**Task brief**.
Return every line of the listing below, unchanged, from its first line to the line holding "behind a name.", that line included.

**Data extract**.
#####
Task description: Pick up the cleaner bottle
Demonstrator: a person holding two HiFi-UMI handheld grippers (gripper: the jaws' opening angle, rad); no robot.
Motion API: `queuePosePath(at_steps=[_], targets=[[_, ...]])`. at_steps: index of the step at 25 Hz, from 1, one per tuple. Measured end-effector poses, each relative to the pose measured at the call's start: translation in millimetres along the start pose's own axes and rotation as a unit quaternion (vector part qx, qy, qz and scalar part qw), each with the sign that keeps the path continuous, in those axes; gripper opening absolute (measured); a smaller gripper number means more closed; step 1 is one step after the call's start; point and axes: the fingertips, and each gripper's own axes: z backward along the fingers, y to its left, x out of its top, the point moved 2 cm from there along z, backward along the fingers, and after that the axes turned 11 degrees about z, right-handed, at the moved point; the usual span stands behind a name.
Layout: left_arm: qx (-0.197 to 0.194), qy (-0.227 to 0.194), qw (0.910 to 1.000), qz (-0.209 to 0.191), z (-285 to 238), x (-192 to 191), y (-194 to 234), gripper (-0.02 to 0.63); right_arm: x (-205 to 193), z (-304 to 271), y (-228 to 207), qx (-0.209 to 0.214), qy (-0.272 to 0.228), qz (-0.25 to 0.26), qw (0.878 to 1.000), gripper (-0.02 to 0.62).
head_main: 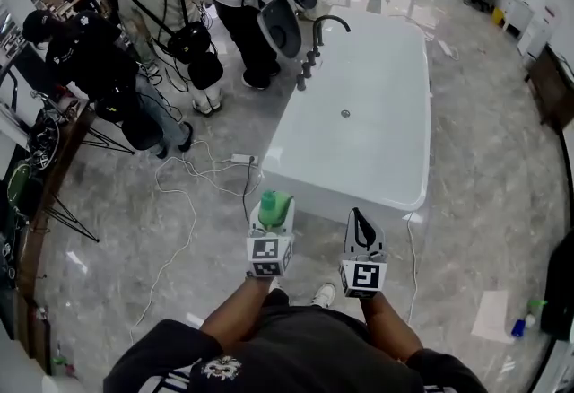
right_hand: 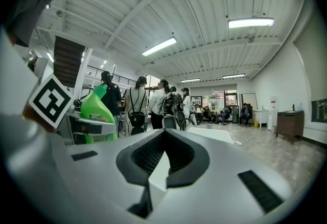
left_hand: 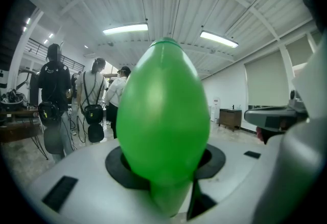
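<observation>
Nearest, the person's forearms (head_main: 235,315) are reaching forward. The left hand-held gripper (head_main: 273,219) is clamping the green cleaner bottle (head_main: 274,205), carrying it upright in the air above the floor (head_main: 484,194), just short of the bathtub's (head_main: 359,131) near edge. To its right and apart from it, the right hand-held gripper (head_main: 358,222) is hanging with jaws pressed together on nothing. Beyond, the white bathtub is stretching away. Cables (head_main: 175,189) are trailing over the floor on its left, while open floor is lying on its right. People (head_main: 161,14) are standing far left.

The left gripper (left_hand: 166,179) clamps the green cleaner bottle (left_hand: 163,110); three people (left_hand: 92,108) stand at rear left.
</observation>
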Motion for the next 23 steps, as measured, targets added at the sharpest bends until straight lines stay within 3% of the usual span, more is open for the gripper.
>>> queuePosePath(at_steps=[23], targets=[[0.007, 0.006, 0.9999, -0.008, 1, -12, 0, 0.179, -6, -1, -5, -0.016, -0.005, -0.009, 1.0, 0.015]])
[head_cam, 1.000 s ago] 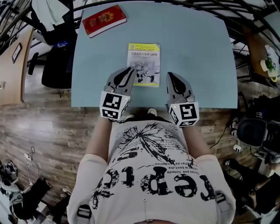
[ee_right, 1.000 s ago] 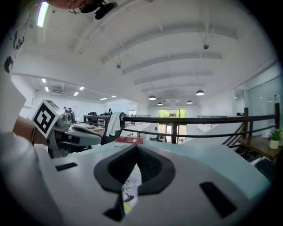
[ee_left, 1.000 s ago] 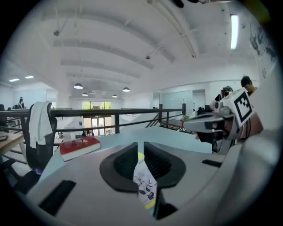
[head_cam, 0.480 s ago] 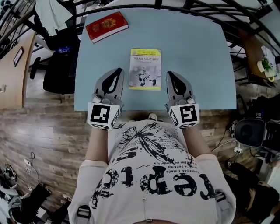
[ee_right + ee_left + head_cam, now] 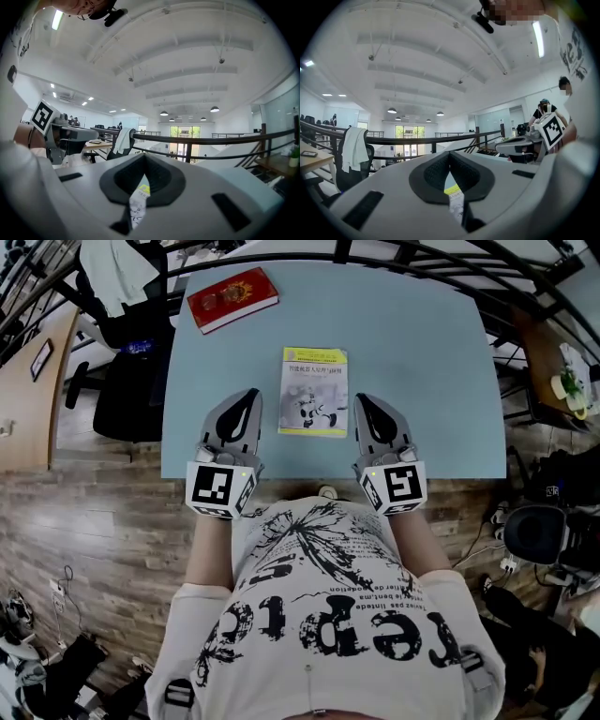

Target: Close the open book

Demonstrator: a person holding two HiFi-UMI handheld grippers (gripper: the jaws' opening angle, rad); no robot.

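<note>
The book [image 5: 314, 392] lies closed on the light blue table [image 5: 422, 352], its yellow and white cover facing up. My left gripper [image 5: 249, 397] hovers just left of the book's near edge, jaws shut with nothing between them. At the book's right side my right gripper [image 5: 364, 401] is also shut and empty. Both point level, away from the person's body. A strip of the book [image 5: 457, 199] shows below the closed tips of the left gripper [image 5: 449, 154] in its own view. The right gripper view likewise shows the book [image 5: 138, 199] under the right gripper [image 5: 144, 158].
A red book [image 5: 232, 298] lies at the table's far left corner. A black office chair [image 5: 127, 381] stands left of the table on the wood floor. Metal railings run behind the table, and a desk with clutter [image 5: 562, 371] sits at the right.
My left gripper drew back off the book's left edge toward the left and its jaws shut. The right gripper stayed almost where it was.
</note>
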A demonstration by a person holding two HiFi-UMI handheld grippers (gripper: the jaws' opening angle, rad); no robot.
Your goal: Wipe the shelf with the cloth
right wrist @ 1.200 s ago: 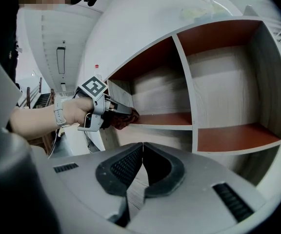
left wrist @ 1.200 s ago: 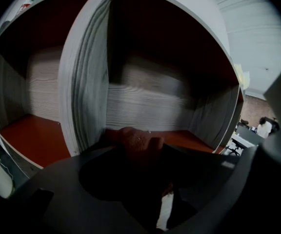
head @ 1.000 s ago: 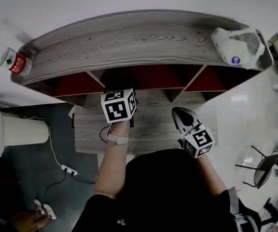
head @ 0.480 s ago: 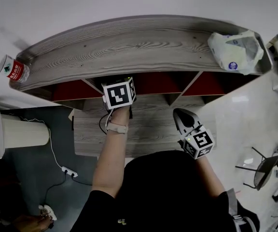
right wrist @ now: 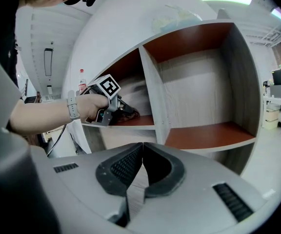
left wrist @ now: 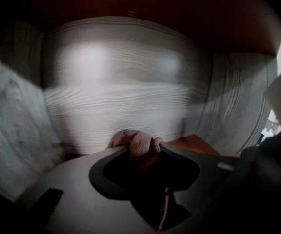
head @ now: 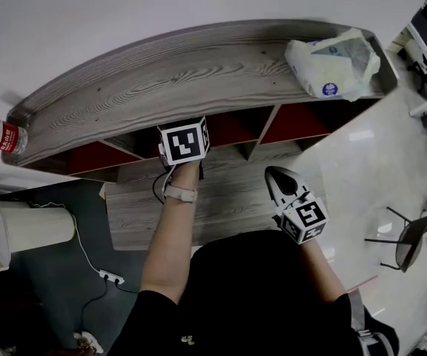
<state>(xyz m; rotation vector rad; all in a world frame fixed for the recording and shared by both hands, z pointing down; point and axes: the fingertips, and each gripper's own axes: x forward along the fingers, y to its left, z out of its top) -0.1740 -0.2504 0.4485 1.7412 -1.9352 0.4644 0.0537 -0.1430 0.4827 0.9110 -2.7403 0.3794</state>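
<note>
1. The shelf [head: 199,73] is a long grey wood-grain unit with red-brown boards inside its open compartments. It fills the upper half of the head view.
2. The person stands in front of it in dark clothing. The left forearm [head: 167,243] reaches forward into the unit.
3. A white cylinder [head: 32,225] stands on the dark floor at the left end.
4. A white plastic bag [head: 332,61] lies on the shelf's top board near its right end.
5. The right gripper [right wrist: 143,147] is held low in front of the shelf, well apart from it. Its jaws are pressed together with nothing between them.
6. The left gripper [left wrist: 144,150] is pushed into a compartment. In the right gripper view this is the one just left of an upright divider. Its jaws are clamped on the cloth.
7. A clear water bottle [head: 4,136] with a red label lies at the far left end of the top board.
8. The cloth [left wrist: 130,139] is a pinkish bunch pinched at the tips of the left jaws, facing the pale back wall of the compartment. In the right gripper view it looks dark and appears to sit on the red-brown board.
9. A pale wristwatch [head: 180,193] is on the left wrist.
10. A white power strip [head: 110,277] lies on the floor, with a cord running up from it.
</note>
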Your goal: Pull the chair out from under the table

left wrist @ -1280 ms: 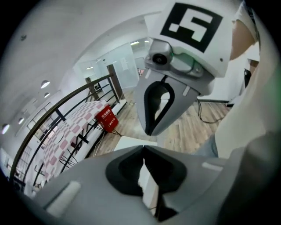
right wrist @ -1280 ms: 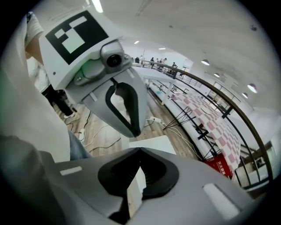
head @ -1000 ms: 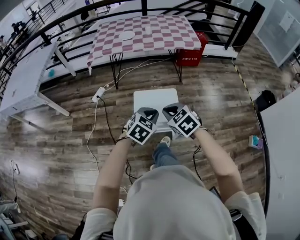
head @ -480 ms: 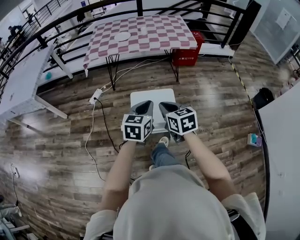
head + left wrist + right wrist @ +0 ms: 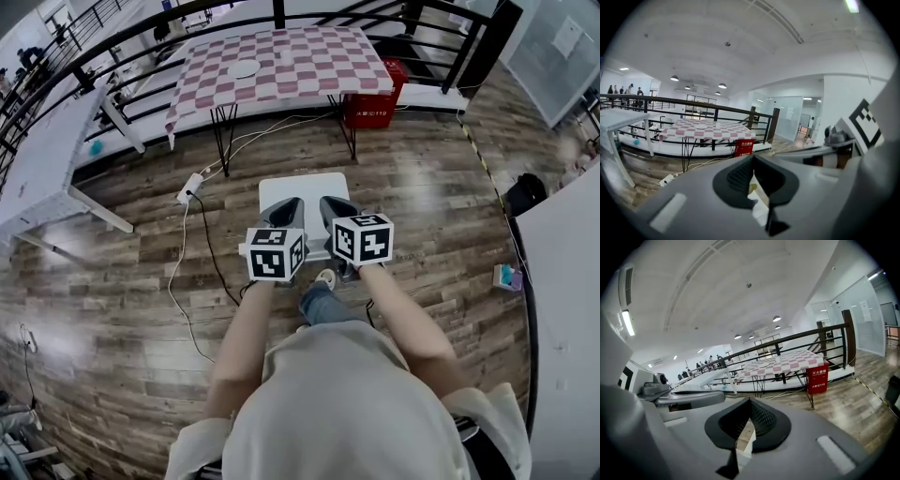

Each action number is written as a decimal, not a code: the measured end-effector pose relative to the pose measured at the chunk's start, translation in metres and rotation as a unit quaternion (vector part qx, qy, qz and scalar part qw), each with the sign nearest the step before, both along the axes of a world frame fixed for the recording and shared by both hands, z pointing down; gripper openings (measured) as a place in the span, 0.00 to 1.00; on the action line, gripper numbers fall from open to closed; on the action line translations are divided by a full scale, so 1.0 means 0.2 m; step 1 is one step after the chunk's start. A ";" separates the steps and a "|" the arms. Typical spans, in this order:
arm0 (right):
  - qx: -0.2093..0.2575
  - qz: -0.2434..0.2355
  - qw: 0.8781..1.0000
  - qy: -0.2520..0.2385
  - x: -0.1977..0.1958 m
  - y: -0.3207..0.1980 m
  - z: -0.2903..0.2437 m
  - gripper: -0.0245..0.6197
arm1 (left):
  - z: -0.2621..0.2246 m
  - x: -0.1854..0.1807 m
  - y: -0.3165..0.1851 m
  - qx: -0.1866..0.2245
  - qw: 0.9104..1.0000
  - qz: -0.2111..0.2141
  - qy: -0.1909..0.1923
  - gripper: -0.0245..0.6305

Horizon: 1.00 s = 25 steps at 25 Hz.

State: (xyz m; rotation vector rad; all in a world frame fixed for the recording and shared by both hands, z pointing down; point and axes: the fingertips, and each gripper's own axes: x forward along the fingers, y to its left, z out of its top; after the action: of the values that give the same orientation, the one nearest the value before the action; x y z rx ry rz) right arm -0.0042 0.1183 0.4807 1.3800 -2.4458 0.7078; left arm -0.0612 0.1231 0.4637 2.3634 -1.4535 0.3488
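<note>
The white chair (image 5: 305, 192) stands on the wood floor in front of me, well apart from the table with the checked cloth (image 5: 281, 61). My left gripper (image 5: 286, 214) and right gripper (image 5: 336, 211) hang side by side over the chair's near edge, marker cubes upright. Both are shut with nothing between the jaws. In the left gripper view the left gripper (image 5: 752, 180) has its pads together, and a strip of the white chair (image 5: 759, 208) shows below them. In the right gripper view the right gripper (image 5: 749, 420) is likewise shut and faces the checked table (image 5: 783, 363).
A red box (image 5: 370, 108) sits by the table's right legs. A power strip (image 5: 190, 187) and cables trail across the floor on the left. White tables stand at the left (image 5: 37, 159) and right (image 5: 572, 309). A black railing (image 5: 112, 47) runs behind.
Both grippers have rolled from tilted to upright and risen a little, staying side by side over the chair's near edge. The chair has not moved.
</note>
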 end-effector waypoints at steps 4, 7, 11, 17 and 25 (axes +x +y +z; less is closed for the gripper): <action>0.009 0.017 1.000 -0.001 0.02 0.01 -0.01 0.04 | -0.02 0.01 0.02 0.007 1.000 -0.002 -0.005 0.05; 0.012 0.020 1.000 0.003 0.01 0.03 -0.01 0.04 | -0.03 0.01 0.03 0.011 1.000 -0.005 -0.005 0.05; 0.016 0.022 1.000 0.005 0.01 0.05 -0.01 0.04 | -0.03 0.02 0.05 0.011 1.000 -0.002 -0.005 0.05; 0.032 0.018 0.999 0.019 0.02 0.06 -0.03 0.04 | -0.02 0.03 0.05 0.010 1.000 -0.004 -0.008 0.05; 0.051 0.014 0.998 0.028 0.02 0.06 -0.07 0.03 | -0.02 0.03 0.05 0.011 1.000 -0.004 -0.005 0.05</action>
State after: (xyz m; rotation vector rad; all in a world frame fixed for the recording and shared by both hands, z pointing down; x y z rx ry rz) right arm 0.0003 0.1309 0.4676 1.4526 -2.4549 0.5483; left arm -0.0546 0.1331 0.4588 2.3751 -1.4790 0.3454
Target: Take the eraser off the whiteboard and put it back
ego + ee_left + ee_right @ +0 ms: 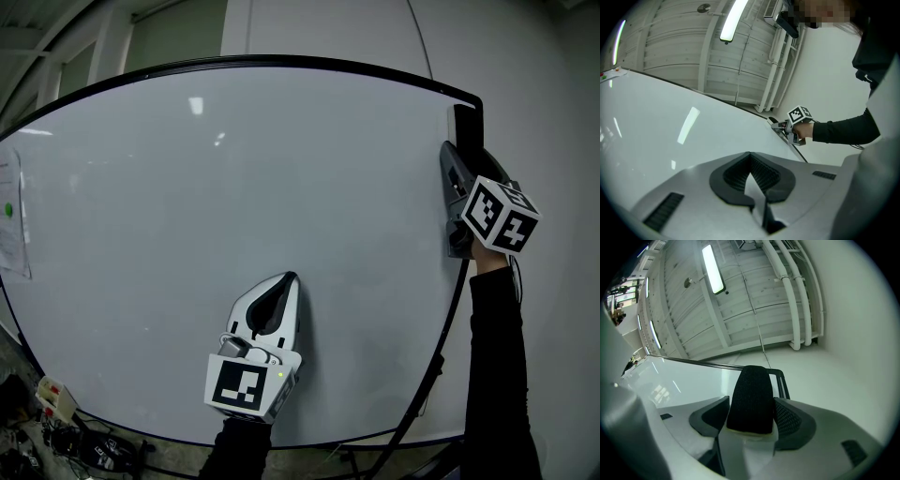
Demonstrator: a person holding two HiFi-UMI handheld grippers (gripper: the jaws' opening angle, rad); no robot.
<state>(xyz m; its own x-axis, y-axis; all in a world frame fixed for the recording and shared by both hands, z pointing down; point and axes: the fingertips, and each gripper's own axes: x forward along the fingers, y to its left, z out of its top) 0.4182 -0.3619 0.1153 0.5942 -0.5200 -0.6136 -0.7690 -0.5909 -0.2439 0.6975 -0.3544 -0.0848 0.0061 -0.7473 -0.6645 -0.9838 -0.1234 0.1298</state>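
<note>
Towards the lower middle of the whiteboard (pixel 187 187): left hand-held gripper (pixel 289 281), jaws pressed together, nothing between them, tip close to the surface.

At the board's right edge: right hand-held gripper (pixel 452 155), jaws spread wide and clamped on the sides of the black eraser (pixel 751 399), which sits at that edge.

Risk: the soft eraser twists or slips between the pads as it is pulled off or set back, and falls.
</note>
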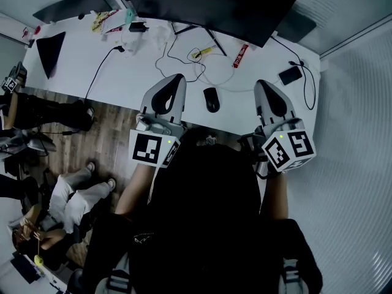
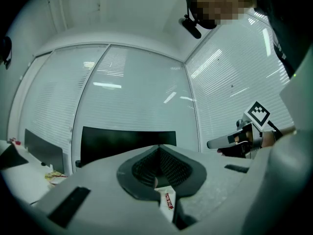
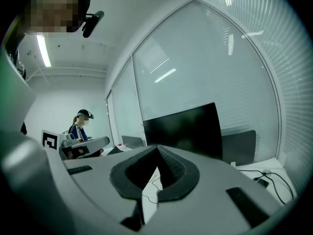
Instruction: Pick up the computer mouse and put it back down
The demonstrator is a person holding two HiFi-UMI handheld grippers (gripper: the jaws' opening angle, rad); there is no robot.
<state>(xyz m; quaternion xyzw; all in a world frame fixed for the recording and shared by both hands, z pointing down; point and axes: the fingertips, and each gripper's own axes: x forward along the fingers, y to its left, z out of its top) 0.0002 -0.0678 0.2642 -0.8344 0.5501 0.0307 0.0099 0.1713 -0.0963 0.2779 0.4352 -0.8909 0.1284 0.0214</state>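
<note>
The black computer mouse (image 1: 211,99) lies on the white desk (image 1: 122,72), near its front edge. It sits between my two grippers, and neither touches it. My left gripper (image 1: 177,78) hovers to its left and points toward the monitor, its jaws shut with nothing between them (image 2: 159,148). My right gripper (image 1: 262,84) hovers to the mouse's right, also shut and empty (image 3: 157,148). The mouse is hidden in both gripper views, which look level across the desk at the monitor (image 2: 127,143) and glass walls.
A large black monitor (image 1: 208,5) stands at the back of the desk. In front of it are looping cables (image 1: 184,57) and a red packet (image 1: 240,56); a phone (image 1: 290,75) lies at right and a charger (image 1: 137,26) at back left. People are by the desk's left end (image 1: 73,195).
</note>
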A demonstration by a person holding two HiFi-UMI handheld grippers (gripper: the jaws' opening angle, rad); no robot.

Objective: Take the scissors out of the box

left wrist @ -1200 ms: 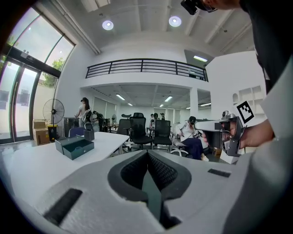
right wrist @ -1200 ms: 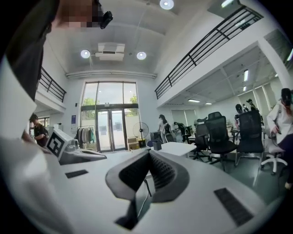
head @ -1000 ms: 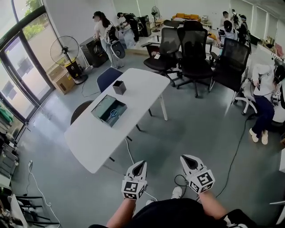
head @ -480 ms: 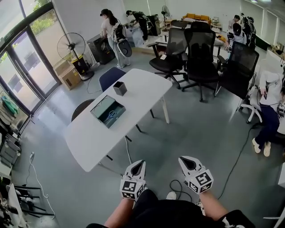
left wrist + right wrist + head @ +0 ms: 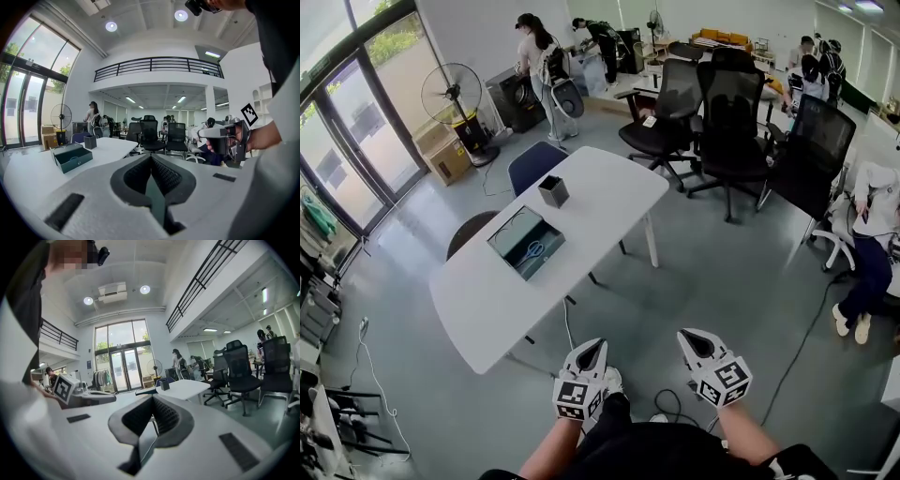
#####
**Response for this exercise**.
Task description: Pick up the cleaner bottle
Demonstrator: a person holding two HiFi-UMI handheld grippers (gripper: the jaws' opening angle, rad); no robot.
Motion API: `queuePosePath(at_steps=[_], targets=[[_, ...]])`. at_steps: index of the step at 25 Hz, from 1, one per tuple. Measured end-effector poses, each relative to the pose measured at the call's start: translation in millimetres along the start pose's own axes and rotation as a unit quaternion (vector part qx, qy, qz and scalar part qw), each with the sign that keeps the path continuous, in those axes; gripper opening absolute (measured); a smaller gripper number means more closed; step 1 is one step after the call's start; point and axes: the fingertips, and each gripper's own axes: z backward along the fingers, y to its left, x out of its top, the point moved 2 cm from there along z, backward along the fingers, and after that the axes turned 11 degrees about z, right-handed, at the moved point; the usual span stands behind a name.

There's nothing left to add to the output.